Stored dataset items
━━━

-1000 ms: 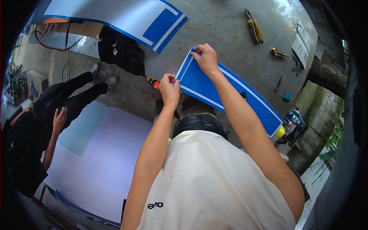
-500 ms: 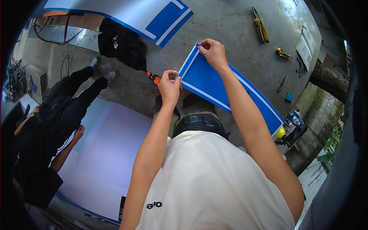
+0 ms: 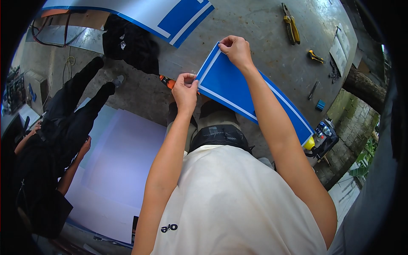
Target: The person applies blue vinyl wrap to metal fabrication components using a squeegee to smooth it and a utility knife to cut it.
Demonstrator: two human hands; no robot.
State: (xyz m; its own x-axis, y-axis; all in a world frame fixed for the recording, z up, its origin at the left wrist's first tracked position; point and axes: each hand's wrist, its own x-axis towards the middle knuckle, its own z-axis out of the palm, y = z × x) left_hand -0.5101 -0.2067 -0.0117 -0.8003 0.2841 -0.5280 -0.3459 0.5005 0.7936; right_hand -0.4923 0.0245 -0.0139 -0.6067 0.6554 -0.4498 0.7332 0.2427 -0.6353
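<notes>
A long blue sheet with white border stripes [image 3: 233, 87] lies at a slant over the table's near edge, in front of my waist. My left hand [image 3: 185, 91] pinches the near corner of its left end between thumb and fingers. At the far corner of that same end, my right hand [image 3: 235, 49] pinches the edge, with its forearm crossing above the sheet. Part of the sheet is hidden under that forearm.
On the metal table [image 3: 255, 25] lie yellow-handled pliers [image 3: 290, 27], a yellow cutter [image 3: 315, 56], a blue block [image 3: 320, 105] and a printed paper [image 3: 340, 49]. Another blue-and-white sheet [image 3: 182, 25] lies at the far left. A person in black [image 3: 51, 140] stands to my left beside pale panels [image 3: 119, 165].
Both hands have shifted slightly up and left in view, still pinching the sheet's end corners. The person in black has moved slightly; the view has tilted a little.
</notes>
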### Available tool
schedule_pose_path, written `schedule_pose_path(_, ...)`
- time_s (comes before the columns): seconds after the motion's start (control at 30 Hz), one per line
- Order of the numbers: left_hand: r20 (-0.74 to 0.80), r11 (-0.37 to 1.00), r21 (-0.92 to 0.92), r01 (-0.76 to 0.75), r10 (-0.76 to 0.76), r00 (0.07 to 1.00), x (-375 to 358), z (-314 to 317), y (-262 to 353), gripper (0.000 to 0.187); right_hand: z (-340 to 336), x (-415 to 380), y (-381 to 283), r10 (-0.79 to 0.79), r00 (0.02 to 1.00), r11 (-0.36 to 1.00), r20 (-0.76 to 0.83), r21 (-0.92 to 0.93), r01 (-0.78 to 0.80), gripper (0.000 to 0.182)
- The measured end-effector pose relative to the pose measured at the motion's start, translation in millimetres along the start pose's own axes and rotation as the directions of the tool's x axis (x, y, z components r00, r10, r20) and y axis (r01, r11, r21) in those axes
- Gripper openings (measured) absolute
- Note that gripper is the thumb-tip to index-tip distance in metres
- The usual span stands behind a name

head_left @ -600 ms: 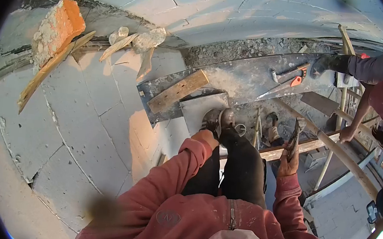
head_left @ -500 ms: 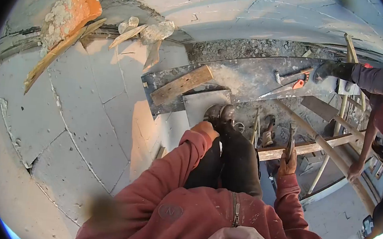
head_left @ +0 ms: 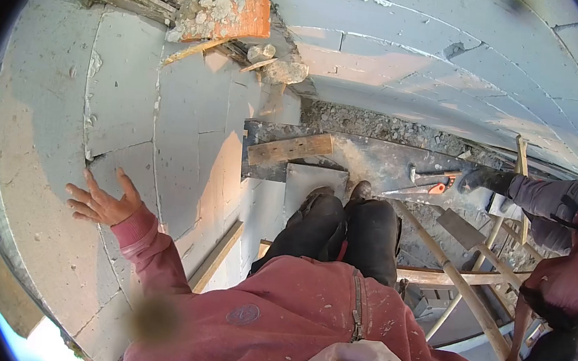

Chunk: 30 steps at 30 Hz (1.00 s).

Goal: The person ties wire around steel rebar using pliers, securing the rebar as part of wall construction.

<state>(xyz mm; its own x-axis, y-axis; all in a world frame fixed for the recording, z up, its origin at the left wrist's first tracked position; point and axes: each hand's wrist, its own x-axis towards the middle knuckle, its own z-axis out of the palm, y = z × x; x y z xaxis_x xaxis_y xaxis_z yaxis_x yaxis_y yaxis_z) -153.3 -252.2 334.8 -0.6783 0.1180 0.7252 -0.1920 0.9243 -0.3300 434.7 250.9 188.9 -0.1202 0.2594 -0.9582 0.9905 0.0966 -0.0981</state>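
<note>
from my remote seat i judge a careless step by the co-worker's boot (head_left: 481, 179) could knock the hammer (head_left: 437, 173), just beside it, off the dark board (head_left: 369, 154). the left hand (head_left: 109, 205) is splayed, empty, near the block wall (head_left: 125, 93); whether it touches, i can't tell. my feed shows no right hand; a smudge (head_left: 156, 318) hides some sleeve (head_left: 156, 254).
</note>
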Motion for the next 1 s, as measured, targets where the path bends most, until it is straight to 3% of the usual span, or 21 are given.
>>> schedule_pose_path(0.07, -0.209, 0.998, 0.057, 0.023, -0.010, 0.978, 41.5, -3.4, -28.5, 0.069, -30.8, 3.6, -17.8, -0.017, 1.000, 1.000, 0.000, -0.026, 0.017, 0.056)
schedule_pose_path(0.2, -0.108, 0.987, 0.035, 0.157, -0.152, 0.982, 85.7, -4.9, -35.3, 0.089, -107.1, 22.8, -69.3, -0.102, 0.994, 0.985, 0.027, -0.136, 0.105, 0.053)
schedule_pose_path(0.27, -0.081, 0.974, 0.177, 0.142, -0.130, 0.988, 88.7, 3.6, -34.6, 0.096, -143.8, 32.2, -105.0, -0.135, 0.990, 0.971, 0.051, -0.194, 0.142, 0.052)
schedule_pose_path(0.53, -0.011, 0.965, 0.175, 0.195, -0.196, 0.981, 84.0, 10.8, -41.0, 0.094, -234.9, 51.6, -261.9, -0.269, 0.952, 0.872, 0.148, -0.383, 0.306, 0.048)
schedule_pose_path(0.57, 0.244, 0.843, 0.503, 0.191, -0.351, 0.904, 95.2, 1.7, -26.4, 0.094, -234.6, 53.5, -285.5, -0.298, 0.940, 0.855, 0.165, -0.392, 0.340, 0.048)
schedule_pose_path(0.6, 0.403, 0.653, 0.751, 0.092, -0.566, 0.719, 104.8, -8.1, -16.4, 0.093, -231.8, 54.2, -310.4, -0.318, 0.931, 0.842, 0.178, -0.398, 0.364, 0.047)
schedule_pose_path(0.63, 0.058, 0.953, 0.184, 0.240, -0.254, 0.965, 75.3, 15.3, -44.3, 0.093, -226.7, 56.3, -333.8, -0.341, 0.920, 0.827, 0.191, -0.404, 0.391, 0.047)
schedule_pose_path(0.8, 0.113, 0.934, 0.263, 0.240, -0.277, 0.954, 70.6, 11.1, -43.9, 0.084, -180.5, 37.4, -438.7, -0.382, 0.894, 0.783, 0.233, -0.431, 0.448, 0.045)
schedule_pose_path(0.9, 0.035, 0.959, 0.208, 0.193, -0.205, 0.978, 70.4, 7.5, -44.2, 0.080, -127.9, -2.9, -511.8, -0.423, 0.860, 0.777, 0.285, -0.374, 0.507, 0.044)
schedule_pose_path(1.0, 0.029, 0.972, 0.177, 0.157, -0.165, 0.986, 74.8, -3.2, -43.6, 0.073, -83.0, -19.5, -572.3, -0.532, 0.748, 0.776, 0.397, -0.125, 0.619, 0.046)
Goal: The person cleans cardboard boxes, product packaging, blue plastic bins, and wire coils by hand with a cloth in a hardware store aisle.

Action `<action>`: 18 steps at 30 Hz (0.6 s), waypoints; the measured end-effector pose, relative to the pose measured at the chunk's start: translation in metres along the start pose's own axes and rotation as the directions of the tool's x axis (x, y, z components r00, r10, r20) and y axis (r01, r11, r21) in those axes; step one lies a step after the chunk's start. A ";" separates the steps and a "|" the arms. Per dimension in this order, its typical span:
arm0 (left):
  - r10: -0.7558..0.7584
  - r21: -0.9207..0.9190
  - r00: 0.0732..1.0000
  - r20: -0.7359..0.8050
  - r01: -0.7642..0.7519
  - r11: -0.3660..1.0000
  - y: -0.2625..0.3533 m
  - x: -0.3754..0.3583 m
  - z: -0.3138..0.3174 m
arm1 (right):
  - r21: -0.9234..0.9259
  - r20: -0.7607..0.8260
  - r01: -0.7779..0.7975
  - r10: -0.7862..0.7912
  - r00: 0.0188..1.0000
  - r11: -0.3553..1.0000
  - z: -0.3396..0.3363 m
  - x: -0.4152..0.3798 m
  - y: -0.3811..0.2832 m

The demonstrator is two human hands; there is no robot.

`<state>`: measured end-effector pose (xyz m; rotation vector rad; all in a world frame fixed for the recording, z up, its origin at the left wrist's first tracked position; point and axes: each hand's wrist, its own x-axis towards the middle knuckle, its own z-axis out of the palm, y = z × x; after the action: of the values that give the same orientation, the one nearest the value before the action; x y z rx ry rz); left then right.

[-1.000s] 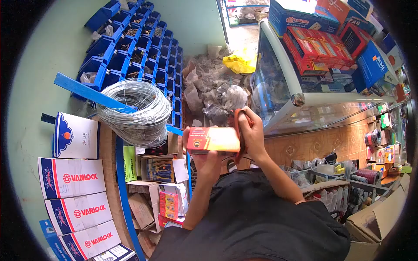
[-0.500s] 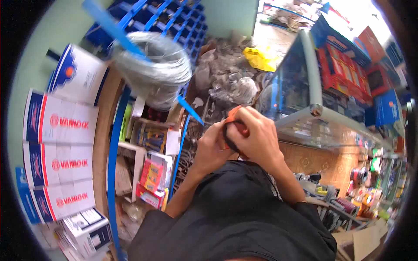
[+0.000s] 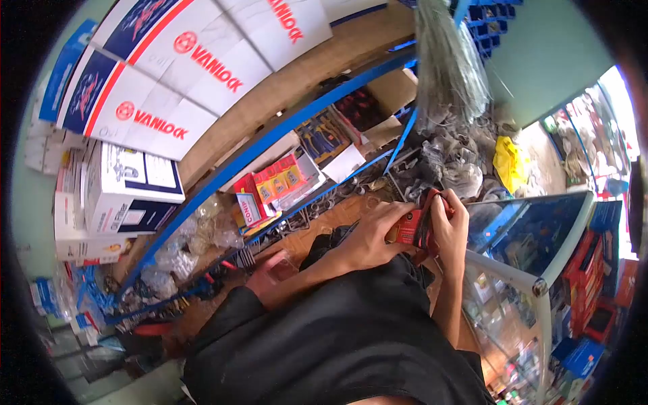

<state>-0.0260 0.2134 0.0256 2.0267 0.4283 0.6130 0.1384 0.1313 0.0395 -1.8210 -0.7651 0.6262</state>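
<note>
In front of my black shirt, both my hands meet around a small red packet with a dark band (image 3: pixel 408 228); its exact kind I cannot make out. My left hand (image 3: pixel 373 235) grips its left side with bent fingers. At the other side, the fingers and thumb of my right hand (image 3: pixel 448 226) pinch the dark, strap-like part near the top. My fingers cover some of the packet.
White VANLOCK boxes (image 3: pixel 208 67) line the shelf at upper left, above an oil filter box (image 3: pixel 131 185). Lower shelving holds red and yellow packs (image 3: pixel 280 179). Bundled wire (image 3: pixel 451 64) hangs ahead near a yellow bag (image 3: pixel 511 164). A glass display case (image 3: pixel 520 223) stands right.
My view has swung left and tilted, so the shelves and VANLOCK boxes fill more of it. Both hands still hold the packet, whose red face now shows more.
</note>
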 end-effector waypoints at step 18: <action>-0.520 -0.019 0.692 -0.501 0.592 0.806 -0.217 -0.052 -0.080 | -0.451 -0.103 -0.073 0.030 0.994 0.890 -0.028 -0.003 0.043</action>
<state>-0.1261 0.3482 -0.1409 1.7092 1.3800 0.7083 0.1659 0.1002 0.0091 -2.2894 -0.8526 0.4108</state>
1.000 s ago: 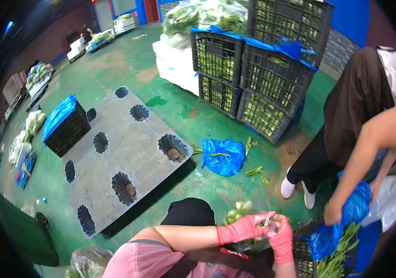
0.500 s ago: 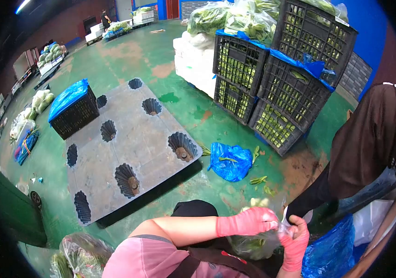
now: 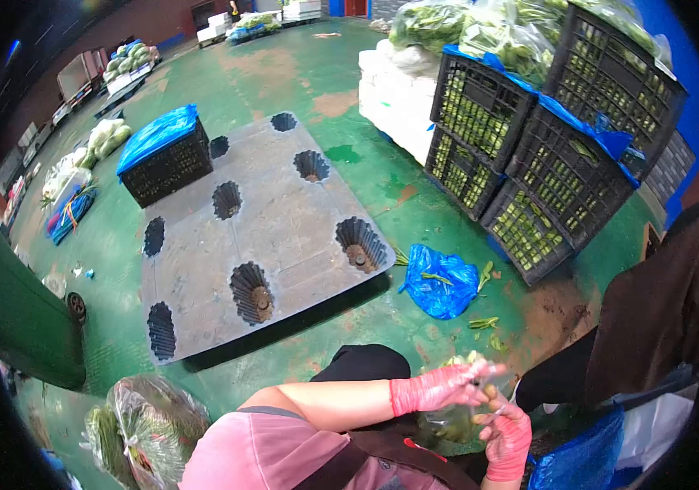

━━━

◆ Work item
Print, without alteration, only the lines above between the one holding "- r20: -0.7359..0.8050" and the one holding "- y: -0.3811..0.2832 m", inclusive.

◆ Solution to this problem
  - r20: -0.7359..0.8050
  - r01: -0.7642..0.7519
  - r11: -0.3660..1.0000
  - y: -0.2625..0.3533 m
  - x: -0.3754..0.3583 m
  - z: -0.3138..0.3174 m
arm1 (right):
  - r21: -0.9234..0.9259
  - r20: -0.7607..0.8260
  - r01: -0.7779..0.7975
  - r10: -0.7862..0.7912
  - r00: 0.0188..1.0000
  - r11: -0.3553..1.0000
  - z: -0.3396..0.3363 m
  - x: -0.4152..0.3798 m
  - y: -0.3811..0.2832 m

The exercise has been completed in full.